Perez met the civil rights activist on Saturday, October 2, 1965. Her mother had sent her and her little brother from New York City to live with family in Dallas. When she picked the kids up from Love Field, their aunt said, “I have someone I want you to meet.” An hour and a half later, 12-year-old Perez was knocking on the back door of Craft’s home. The woman who met them was unforgettable.

“Mrs. Craft was a large woman in physical stature,” Perez remembers. “But whenever she opened her mouth, you realized if she had been four feet tall, she would have still been a large human being. And at 12 I knew that.”

The influence Juanita Craft had on Dallas, and across the country, was just as large. “I don’t think the city recognizes her impact and legacy continues today,” says HERitage founder Froswa’ Booker-Drew, who served on the museum steering committee and pushed the State Fair of Texas to donate thousands of dollars to the museum efforts. “The impact that Ms. Craft had is beyond South Dallas. It’s national.”

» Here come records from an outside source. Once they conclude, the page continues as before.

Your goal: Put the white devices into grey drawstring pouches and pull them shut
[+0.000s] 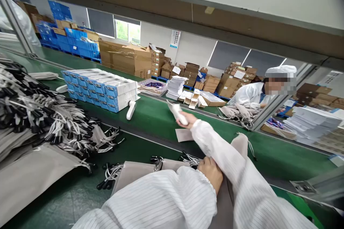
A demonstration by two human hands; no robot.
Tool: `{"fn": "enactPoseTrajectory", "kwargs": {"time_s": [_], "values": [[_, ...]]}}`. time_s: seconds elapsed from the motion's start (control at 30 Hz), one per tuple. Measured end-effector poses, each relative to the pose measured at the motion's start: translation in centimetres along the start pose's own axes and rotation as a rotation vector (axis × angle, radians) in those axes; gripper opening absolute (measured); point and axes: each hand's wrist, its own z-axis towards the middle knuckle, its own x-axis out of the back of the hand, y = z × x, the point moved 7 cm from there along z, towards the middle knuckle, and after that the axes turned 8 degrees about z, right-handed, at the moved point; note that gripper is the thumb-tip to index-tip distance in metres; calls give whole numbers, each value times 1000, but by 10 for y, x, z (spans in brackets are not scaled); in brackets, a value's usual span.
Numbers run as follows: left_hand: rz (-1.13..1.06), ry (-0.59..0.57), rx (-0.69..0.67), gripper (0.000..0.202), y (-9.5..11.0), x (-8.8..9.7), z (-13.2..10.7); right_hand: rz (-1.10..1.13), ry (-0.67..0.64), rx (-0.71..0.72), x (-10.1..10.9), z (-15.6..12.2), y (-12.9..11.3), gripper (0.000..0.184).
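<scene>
My right hand point(185, 118) reaches forward over the green conveyor belt point(150, 114) and grips a white handheld device point(177, 112), held just above the belt. A beige pouch point(184, 135) lies flat on the belt below that hand. My left hand point(212, 172) rests low on a stack of beige drawstring pouches point(134, 173) in front of me, partly hidden by my right sleeve; its fingers are curled on the fabric. Another white device point(131, 110) lies on the belt beside the boxes.
Stacked blue-and-white boxes point(102, 89) sit on the belt at left. A large heap of grey pouches with black-tipped cords point(40, 121) fills the left. A co-worker in white point(255, 93) works across the belt. Cardboard cartons point(129, 59) line the back.
</scene>
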Motion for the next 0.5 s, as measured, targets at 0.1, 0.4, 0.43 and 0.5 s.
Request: {"fn": "enactPoseTrajectory", "kwargs": {"time_s": [0.1,0.4,0.43,0.5], "values": [[126,-6,-4,23,4,3,-5,206,62,12,73,-24,10,39],[301,-143,-234,9,6,16,2,859,215,-37,167,-120,62,31],[301,-168,-274,6,6,18,4,862,193,-8,163,-124,59,38],[283,-208,-332,7,7,24,7,873,170,68,156,-128,49,50]]}}
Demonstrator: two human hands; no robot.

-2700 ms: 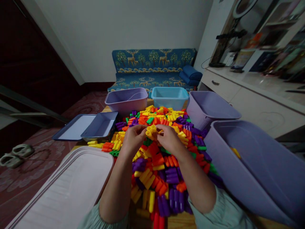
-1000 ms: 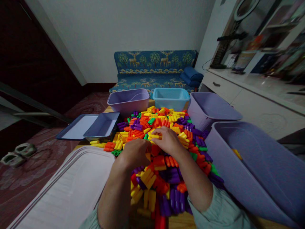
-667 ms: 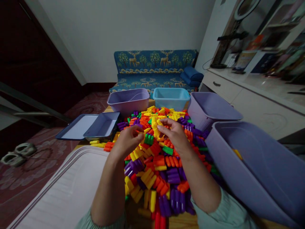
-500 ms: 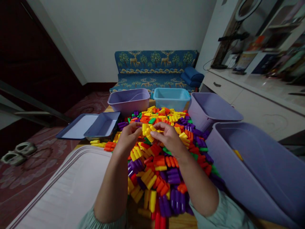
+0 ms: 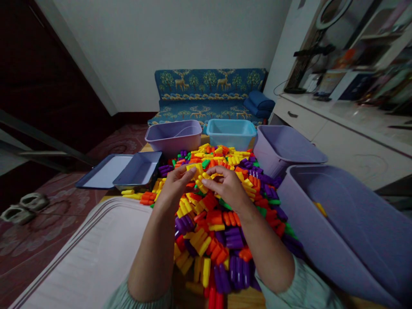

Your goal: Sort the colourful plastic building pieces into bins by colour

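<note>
A heap of plastic tube blocks (image 5: 225, 214) in yellow, orange, purple, green and red covers the wooden table in front of me. Both my hands are raised just above the heap's middle. My left hand (image 5: 174, 189) pinches a yellow block (image 5: 194, 168) by its fingertips. My right hand (image 5: 227, 186) is closed on another yellow block (image 5: 202, 182). The two yellow pieces touch between my hands.
Purple bins stand at the back left (image 5: 174, 136), back right (image 5: 285, 148) and near right (image 5: 347, 223), the last holding a yellow piece (image 5: 319, 207). A light blue bin (image 5: 230, 131) is at the back. A grey tray (image 5: 137, 169) and a pale lid (image 5: 86, 257) lie left.
My hands dipped into the heap, then lifted with yellow blocks. Over the last half second the left hand drew its yellow piece slightly up and left, away from the right hand's piece.
</note>
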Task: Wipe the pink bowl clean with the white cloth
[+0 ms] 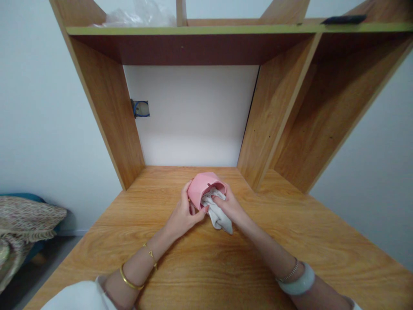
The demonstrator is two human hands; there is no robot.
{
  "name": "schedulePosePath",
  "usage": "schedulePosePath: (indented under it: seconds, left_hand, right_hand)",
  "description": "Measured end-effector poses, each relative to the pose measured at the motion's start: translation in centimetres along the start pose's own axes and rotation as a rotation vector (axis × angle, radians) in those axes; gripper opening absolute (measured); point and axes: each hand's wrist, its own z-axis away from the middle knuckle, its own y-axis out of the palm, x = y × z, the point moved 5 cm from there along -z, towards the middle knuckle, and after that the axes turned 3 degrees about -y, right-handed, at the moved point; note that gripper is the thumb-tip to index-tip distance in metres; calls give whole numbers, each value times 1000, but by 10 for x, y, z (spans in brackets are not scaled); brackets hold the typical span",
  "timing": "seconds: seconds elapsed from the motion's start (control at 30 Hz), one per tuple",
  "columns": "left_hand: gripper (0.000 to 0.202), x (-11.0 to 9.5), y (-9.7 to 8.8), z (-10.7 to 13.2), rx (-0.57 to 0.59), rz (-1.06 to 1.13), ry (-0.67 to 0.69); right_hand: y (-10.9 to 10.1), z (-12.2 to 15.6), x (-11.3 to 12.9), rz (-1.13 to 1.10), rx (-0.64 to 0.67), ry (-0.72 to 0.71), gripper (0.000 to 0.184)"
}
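A pink faceted cup-like container point(201, 185) is tilted on its side above the wooden desk, its open mouth facing me. My left hand point(187, 213) is wrapped around its left side, with the thumb near the rim. A white cloth point(219, 217) is partly inside the mouth, and the rest hangs out below. My right hand point(229, 204) grips the cloth at the opening, its fingers partly hidden by the container and the fabric. A small notch shows in the container's upper rim.
The wooden desk point(206, 275) extends around my arms. Behind it stands a hutch with upright panels point(264, 116) and an upper shelf point(193, 30) bearing clear plastic point(138, 15) and a dark flat object point(344, 19). A wall box point(141, 108) is at back left. A woven throw point(29, 215) lies at far left.
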Motion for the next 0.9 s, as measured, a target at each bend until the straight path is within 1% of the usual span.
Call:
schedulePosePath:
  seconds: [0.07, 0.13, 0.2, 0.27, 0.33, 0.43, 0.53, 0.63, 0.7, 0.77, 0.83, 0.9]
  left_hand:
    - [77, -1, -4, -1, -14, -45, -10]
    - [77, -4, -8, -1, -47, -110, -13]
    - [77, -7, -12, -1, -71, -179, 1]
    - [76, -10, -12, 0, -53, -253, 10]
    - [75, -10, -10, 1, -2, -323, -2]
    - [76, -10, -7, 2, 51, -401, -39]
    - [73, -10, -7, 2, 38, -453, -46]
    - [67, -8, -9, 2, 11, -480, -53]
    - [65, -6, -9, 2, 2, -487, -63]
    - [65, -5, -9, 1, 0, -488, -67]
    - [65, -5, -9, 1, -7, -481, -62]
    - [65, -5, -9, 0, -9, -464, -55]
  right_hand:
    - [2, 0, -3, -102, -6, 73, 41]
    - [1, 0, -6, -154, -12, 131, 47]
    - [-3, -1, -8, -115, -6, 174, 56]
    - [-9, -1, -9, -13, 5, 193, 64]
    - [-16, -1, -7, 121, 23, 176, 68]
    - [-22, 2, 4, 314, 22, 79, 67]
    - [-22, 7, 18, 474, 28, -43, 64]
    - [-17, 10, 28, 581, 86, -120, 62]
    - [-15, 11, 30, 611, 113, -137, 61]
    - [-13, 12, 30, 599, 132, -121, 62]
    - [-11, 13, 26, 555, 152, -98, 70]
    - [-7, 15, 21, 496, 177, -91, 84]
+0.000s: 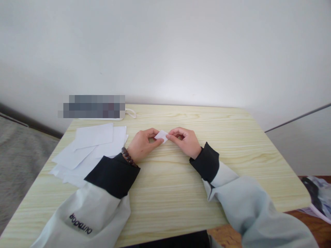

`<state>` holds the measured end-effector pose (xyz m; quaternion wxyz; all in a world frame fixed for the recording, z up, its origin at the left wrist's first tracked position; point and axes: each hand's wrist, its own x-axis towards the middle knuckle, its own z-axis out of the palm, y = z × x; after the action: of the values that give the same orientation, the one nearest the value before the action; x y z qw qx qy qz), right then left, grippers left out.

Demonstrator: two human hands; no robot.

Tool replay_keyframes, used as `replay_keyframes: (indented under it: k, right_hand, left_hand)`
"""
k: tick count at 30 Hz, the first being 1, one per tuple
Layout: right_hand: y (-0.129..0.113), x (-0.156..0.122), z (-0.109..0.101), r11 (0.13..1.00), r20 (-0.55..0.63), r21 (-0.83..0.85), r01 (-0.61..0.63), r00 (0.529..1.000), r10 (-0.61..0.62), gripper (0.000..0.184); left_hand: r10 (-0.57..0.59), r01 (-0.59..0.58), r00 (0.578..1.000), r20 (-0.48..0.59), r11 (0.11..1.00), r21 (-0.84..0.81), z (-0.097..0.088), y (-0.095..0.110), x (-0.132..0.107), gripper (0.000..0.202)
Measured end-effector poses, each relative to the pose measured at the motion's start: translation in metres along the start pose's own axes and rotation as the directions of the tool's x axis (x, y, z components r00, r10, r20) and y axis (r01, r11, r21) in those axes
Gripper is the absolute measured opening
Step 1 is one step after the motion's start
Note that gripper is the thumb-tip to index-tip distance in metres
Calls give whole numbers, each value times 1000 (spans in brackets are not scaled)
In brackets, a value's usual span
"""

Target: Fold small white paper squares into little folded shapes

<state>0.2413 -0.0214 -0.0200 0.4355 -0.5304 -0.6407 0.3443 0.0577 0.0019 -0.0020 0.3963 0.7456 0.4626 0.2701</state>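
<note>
A small folded piece of white paper [161, 135] is pinched between both my hands over the middle of a light wooden table [181, 193]. My left hand [141, 144] grips its left side with thumb and fingers closed; a dark bead bracelet [128, 157] circles that wrist. My right hand [185, 141] pinches the paper's right edge, fingers curled. Both forearms rest on the tabletop in grey sleeves with black cuffs.
Several loose white paper sheets [88, 148] lie spread on the table's left part. A white flat object with a cord loop [130, 113] sits at the back edge near the wall. A bag or wrapper [318, 199] lies on the floor at right.
</note>
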Motion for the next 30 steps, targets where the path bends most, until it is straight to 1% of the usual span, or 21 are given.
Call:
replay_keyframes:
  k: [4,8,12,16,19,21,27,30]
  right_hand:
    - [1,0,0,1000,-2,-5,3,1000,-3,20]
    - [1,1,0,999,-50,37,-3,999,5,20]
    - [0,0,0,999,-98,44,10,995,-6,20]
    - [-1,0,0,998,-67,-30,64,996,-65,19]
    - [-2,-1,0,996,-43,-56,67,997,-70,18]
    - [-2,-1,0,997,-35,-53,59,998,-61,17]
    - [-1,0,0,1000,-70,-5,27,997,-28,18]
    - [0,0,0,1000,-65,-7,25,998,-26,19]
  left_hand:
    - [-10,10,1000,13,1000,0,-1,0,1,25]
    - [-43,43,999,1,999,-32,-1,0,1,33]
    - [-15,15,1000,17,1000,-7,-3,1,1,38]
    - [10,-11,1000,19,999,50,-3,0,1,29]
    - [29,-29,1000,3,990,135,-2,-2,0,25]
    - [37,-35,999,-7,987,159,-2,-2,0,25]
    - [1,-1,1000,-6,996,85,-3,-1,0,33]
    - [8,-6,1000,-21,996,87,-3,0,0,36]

Over a period of 50 years, the longtime South Dallas resident registered thousands of people to vote, organized citywide cleanup campaigns, and served two terms on the Dallas City Council. She worked to integrate the State Fair, the Dallas Independent School District, and colleges like University of North Texas. As a leader in the National Association for the Advancement of Colored People, she founded more than 180 local NAACP chapters and hosted a long roster of activists, politicians, dignitaries, and celebrities, like Thurgood Marshall, in her humble, 1,300-square-foot home.

“You’d be surprised the kind of people coming in and out of that house, everybody from presidents to senators to ambassadors,” says Peter Johnson, a Civil Rights activist and longtime friend of Craft. “I mean, it is a museum whether you want it to be or not.”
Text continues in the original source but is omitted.